The string "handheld" may appear in lines of the listing. Report each line where it does.

[Opening Information given section]

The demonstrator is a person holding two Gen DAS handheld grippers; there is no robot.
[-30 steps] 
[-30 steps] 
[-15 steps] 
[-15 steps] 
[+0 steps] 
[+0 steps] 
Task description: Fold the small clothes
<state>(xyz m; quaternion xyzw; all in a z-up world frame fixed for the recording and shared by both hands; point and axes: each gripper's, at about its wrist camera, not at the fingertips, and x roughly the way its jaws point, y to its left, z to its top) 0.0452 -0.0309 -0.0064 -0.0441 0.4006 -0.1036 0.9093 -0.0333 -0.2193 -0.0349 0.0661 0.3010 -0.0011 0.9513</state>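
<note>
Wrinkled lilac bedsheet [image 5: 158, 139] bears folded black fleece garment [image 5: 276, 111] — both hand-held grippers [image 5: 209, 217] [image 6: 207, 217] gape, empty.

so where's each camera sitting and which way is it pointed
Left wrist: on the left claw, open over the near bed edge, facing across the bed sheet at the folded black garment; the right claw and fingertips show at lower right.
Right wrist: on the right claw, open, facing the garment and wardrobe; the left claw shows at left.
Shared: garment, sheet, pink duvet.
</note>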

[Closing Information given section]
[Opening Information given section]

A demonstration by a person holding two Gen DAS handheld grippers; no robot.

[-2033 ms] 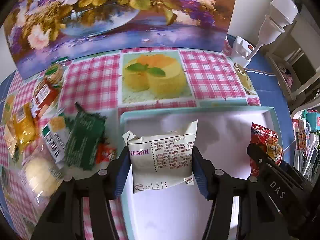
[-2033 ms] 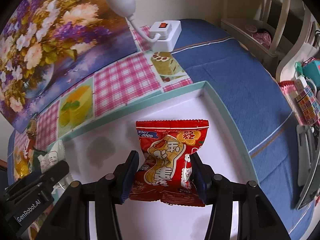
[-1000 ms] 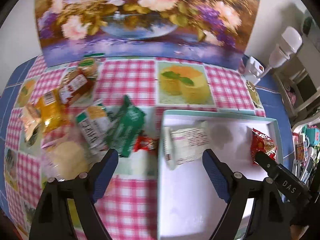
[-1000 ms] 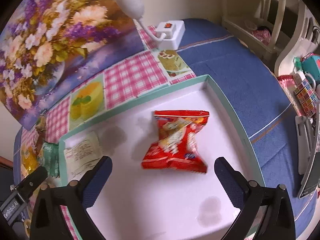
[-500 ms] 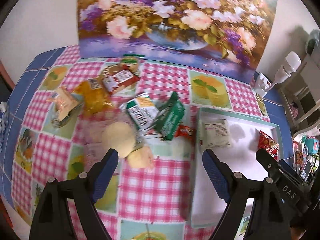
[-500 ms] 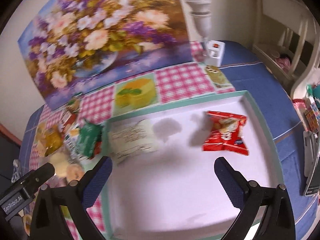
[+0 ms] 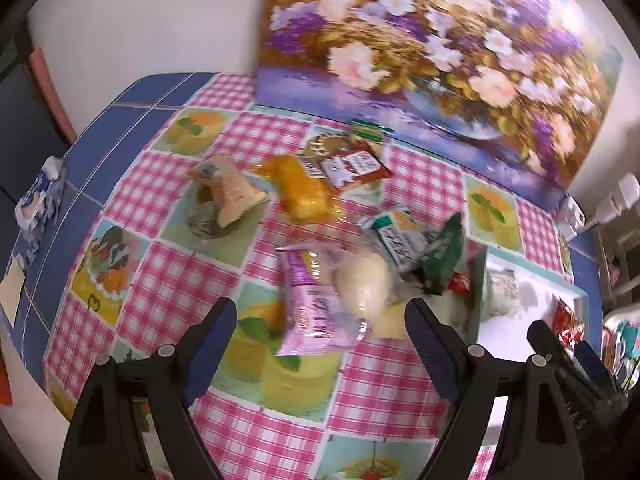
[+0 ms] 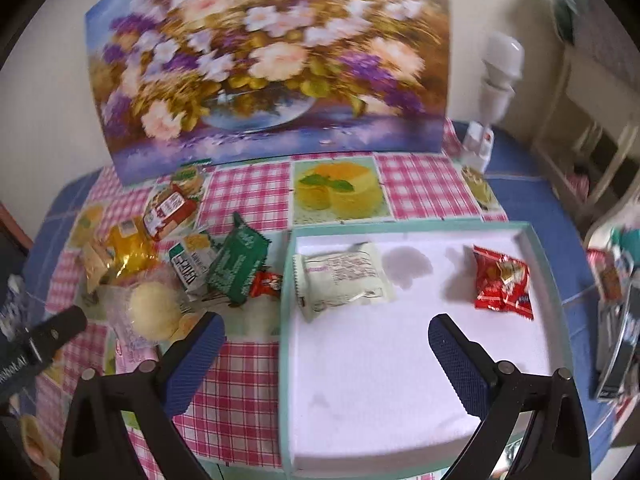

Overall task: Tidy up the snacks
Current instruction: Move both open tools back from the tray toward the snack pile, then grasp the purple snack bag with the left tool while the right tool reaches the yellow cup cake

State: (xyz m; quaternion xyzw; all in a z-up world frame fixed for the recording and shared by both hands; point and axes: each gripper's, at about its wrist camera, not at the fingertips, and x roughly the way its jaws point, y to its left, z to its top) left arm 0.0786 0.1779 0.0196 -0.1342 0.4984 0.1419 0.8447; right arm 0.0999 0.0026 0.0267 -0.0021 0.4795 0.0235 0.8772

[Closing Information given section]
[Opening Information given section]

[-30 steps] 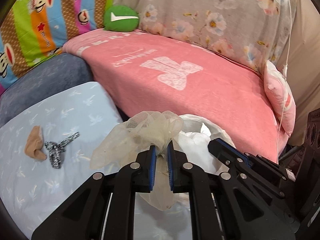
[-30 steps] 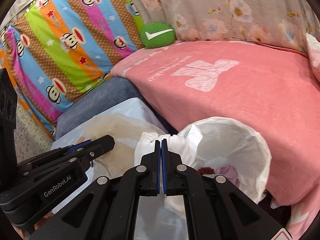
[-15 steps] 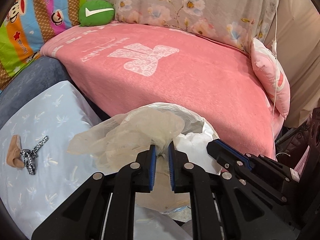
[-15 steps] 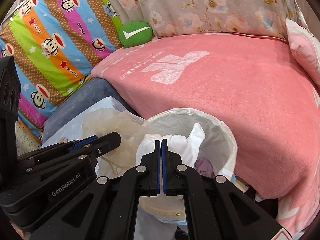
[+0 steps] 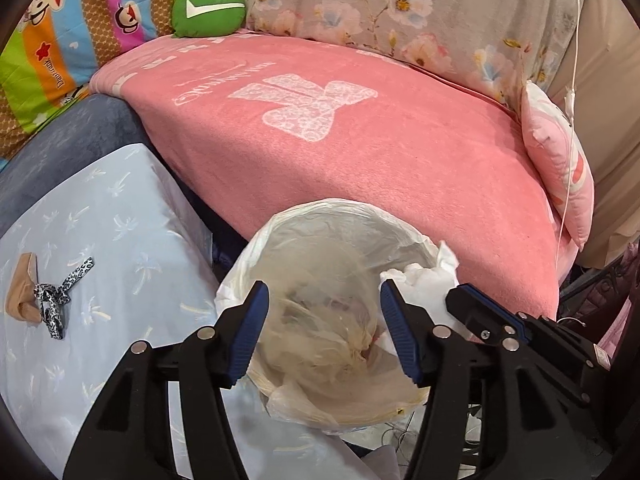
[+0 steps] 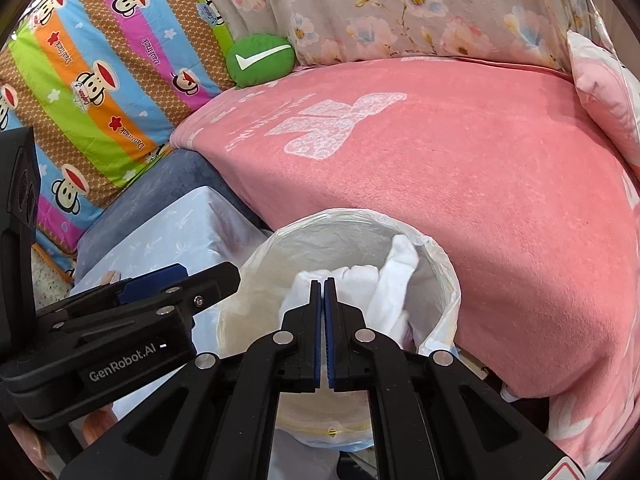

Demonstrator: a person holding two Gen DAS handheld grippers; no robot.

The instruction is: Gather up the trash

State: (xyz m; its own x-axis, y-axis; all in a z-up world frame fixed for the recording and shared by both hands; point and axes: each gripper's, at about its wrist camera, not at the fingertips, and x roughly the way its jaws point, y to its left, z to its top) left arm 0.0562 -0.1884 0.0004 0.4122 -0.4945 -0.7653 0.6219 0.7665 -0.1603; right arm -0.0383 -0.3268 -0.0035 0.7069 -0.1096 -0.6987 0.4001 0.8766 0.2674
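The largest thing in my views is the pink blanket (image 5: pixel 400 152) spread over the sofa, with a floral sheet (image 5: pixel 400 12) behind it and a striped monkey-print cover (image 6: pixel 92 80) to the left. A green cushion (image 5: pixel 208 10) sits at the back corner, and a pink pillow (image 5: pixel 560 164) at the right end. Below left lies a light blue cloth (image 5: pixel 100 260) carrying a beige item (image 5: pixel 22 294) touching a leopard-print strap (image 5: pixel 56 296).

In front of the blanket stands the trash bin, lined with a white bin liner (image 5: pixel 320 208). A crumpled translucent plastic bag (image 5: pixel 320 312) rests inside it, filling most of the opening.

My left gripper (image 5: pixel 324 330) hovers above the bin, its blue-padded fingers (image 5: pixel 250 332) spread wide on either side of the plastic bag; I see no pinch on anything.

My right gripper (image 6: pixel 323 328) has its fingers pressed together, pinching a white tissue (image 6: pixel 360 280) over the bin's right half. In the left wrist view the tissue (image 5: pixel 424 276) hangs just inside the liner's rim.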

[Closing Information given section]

__Answer area__
The demonstrator is a person holding two Gen DAS handheld grippers; there is no robot.
A demonstration by a person holding two Gen DAS handheld grippers; no robot.
Demonstrator: a person holding two Gen DAS handheld grippers; no robot.

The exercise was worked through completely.